Speedify gets around this issue by making a VPN connection over both Internet connections to its server so that all your traffic goes out one IP address, just like a regular privacy VPN connection.

Before I cancelled my DSL line a few years ago, I have tried an Internet bonding service, but recall running into stability issues at the time. I can't remember which service I used, but Speedify does seem to ring a bell.

Unfortunately, channel bonding does require very similar, preferably identical connections to work. So technically it should work between Three 4G on band 3 and the second router either pointing at another Three band 3 mast or on another stable 4G Internet connection. This likely explains why it did not work for me between DSL and 4G.
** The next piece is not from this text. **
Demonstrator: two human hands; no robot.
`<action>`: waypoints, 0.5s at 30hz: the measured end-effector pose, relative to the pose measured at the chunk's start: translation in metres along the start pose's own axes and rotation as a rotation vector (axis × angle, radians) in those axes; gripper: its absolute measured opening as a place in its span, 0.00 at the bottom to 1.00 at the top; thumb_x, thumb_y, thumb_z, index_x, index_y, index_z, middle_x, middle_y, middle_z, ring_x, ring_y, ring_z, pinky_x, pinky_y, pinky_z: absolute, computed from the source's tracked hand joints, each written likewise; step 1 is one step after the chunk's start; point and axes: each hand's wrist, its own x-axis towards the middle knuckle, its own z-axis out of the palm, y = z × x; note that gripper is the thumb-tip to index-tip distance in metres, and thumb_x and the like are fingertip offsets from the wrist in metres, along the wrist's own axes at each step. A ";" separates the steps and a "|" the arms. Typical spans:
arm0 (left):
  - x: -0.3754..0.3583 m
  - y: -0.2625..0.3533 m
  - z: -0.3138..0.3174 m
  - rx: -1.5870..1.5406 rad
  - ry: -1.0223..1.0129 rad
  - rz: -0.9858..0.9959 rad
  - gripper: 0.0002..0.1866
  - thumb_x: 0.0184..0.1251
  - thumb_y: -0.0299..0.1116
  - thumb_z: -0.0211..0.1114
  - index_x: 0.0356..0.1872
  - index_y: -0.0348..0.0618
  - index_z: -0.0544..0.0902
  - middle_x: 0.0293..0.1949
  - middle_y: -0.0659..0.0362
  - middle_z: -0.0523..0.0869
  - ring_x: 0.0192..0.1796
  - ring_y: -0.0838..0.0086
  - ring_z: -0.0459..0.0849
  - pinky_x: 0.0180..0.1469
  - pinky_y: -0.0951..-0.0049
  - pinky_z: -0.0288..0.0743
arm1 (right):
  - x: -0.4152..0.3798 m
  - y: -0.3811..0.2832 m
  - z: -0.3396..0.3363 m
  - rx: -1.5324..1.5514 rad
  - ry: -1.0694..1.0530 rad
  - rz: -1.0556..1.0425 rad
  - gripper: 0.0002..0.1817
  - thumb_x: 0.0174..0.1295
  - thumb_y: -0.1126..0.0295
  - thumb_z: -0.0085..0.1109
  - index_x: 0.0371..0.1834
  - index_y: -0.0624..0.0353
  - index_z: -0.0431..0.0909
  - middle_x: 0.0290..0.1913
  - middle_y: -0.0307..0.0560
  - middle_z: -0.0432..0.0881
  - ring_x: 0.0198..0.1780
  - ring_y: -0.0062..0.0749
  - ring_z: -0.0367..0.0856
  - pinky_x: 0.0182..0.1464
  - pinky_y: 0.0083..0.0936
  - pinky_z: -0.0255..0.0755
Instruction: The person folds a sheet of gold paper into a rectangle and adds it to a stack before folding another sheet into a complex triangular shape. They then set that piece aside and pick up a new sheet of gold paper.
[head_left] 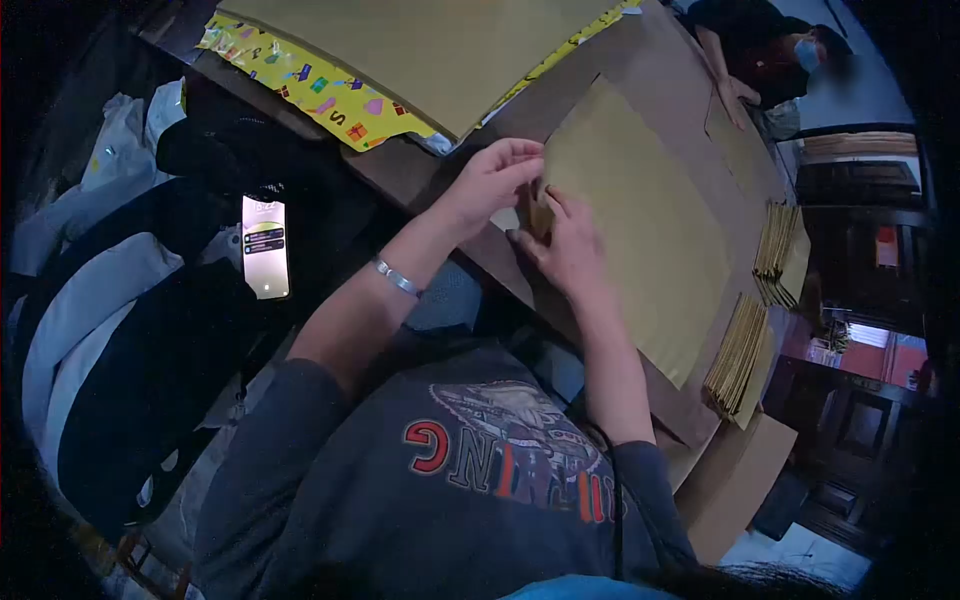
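A large sheet of brown paper lies at a slant on the table. My left hand is at the sheet's near left corner, its fingers bent and pressed together on the paper's edge. Close beside it, my right hand has its thumb and fingers closed on the same edge, where a small part of the paper looks folded or lifted. The fingertips of both hands almost meet. Fine detail between the fingers is too small to make out.
Brown sheets lie on yellow patterned wrapping. Folded brown paper stacks stand at the right, near a cardboard box. A co-worker's hand rests across the table. A lit phone is at the left.
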 end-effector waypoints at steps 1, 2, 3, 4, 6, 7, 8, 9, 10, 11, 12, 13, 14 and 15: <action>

As for trying to bond band 3 and 20 between two separate routers, I don't think this will work any better than 4G+ with a single router. The problem here is that band 20 is heavily congested. This means that packets sent over both connections will arrive out of sequence at the other end, causing significant jitter and latency spikes.

As for running both routers on band 3 pointing at the same mast, well... that's not going to work. Wink Instead, they will be sharing the same airtime, so instead of let's say one getting 10Mbps, both instead will be sharing about 5Mbps each of that 10Mbps, which still adds up to 10Mbps, never mind the additional jitter of splitting and recombining packets across both connections.